_WORK INSTRUCTIONS:_ Using the data below, output the first line and every line after it up to and including the line containing "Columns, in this", exactly as written and with nothing added.
[Opening DATA section]
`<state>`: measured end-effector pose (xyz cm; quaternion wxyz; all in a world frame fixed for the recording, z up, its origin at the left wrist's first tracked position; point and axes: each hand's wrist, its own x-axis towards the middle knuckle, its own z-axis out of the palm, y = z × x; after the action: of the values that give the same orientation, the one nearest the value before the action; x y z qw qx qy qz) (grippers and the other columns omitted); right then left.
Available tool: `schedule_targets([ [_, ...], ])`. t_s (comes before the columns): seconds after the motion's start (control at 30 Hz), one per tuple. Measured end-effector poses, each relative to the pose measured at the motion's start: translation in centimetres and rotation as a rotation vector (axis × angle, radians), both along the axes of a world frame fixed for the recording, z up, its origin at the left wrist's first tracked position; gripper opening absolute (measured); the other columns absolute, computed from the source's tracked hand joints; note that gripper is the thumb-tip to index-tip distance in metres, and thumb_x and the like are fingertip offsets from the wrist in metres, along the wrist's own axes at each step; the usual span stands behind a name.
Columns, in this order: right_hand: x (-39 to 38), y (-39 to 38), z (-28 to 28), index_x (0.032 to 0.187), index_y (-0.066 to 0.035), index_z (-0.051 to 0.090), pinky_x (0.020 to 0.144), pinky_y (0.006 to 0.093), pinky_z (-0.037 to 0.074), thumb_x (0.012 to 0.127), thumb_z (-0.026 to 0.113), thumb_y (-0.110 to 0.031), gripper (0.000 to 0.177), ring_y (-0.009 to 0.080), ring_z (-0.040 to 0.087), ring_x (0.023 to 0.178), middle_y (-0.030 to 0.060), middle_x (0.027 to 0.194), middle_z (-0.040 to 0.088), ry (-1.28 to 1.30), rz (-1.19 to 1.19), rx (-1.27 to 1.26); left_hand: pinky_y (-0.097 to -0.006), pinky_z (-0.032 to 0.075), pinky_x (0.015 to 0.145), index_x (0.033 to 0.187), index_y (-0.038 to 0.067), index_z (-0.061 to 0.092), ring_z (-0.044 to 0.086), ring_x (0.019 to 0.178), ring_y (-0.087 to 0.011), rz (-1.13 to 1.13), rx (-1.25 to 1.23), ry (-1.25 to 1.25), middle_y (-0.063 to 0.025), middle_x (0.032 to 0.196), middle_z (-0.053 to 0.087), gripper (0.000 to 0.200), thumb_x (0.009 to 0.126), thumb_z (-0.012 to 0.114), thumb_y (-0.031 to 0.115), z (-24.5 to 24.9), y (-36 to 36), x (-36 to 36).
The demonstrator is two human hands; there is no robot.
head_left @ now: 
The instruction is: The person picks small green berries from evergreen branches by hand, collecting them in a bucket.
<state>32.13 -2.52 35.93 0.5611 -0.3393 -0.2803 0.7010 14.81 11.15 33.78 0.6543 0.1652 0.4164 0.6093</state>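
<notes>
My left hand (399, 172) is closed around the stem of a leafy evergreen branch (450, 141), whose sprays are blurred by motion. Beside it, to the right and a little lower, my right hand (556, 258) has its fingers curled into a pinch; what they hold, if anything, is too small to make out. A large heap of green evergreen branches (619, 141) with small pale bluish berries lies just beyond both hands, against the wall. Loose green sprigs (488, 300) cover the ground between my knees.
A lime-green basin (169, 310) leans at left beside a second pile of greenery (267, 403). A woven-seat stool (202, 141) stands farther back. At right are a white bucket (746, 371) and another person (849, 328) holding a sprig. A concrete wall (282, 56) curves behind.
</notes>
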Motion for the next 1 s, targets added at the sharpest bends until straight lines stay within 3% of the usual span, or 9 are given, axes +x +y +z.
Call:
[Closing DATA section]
_RESULT OF THIS EXERCISE:_
`<state>`: measured end-effector pose (xyz cm; quaternion wxyz; all in a world frame fixed for the recording, z up, its origin at the left wrist's first tracked position; point and axes: each hand's wrist, its own x-axis towards the middle knuckle, its own z-axis out of the palm, y = z × x; after the action: of the values that give the same orientation, the one nearest the value before the action; x y z qw qx qy qz) (grippers and the other columns omitted); right then left.
Available tool: `schedule_targets([ [_, ...], ])`. t_s (comes before the columns): seconds after the motion's start (control at 30 Hz), one per tuple. Measured end-effector poses, each relative to the pose measured at the motion's start: translation in centimetres and rotation as a rotation vector (axis × angle, radians), both along the axes of a world frame fixed for the recording, z up, its origin at the left wrist's first tracked position; gripper opening absolute (measured); the other columns absolute, computed from the source's tracked hand joints; note that gripper is the thumb-tip to index-tip distance in metres, and thumb_x and the like are fingertip offsets from the wrist in metres, along the wrist's own axes at each step; the usual span stands behind a name.
Columns, in this order: right_hand: x (-39 to 38), y (-39 to 38), z (-28 to 28), index_x (0.032 to 0.187), index_y (-0.066 to 0.035), index_z (-0.051 to 0.090), pinky_x (0.020 to 0.144), pinky_y (0.006 to 0.093), pinky_z (-0.037 to 0.074), thumb_x (0.012 to 0.127), thumb_z (-0.026 to 0.113), thumb_y (-0.110 to 0.031), gripper (0.000 to 0.177), ring_y (-0.009 to 0.080), ring_z (-0.040 to 0.087), ring_x (0.023 to 0.178), middle_y (-0.030 to 0.060), middle_x (0.027 to 0.194), middle_z (-0.040 to 0.088), ry (-1.28 to 1.30), rz (-1.19 to 1.19), rx (-1.27 to 1.26); left_hand: pinky_y (-0.097 to -0.006), pinky_z (-0.032 to 0.075), pinky_x (0.015 to 0.145), index_x (0.033 to 0.187), index_y (-0.038 to 0.067), index_z (-0.061 to 0.092), ring_z (-0.044 to 0.086), ring_x (0.019 to 0.178), ring_y (-0.087 to 0.011), rz (-1.13 to 1.13), rx (-1.25 to 1.23), ry (-1.25 to 1.25), middle_y (-0.063 to 0.025), middle_x (0.032 to 0.196), middle_z (-0.053 to 0.087), gripper (0.000 to 0.200), thumb_x (0.009 to 0.126), thumb_z (-0.012 to 0.114), thumb_y (-0.031 to 0.115), z (-24.5 to 24.9), y (-36 to 36), x (-36 to 36).

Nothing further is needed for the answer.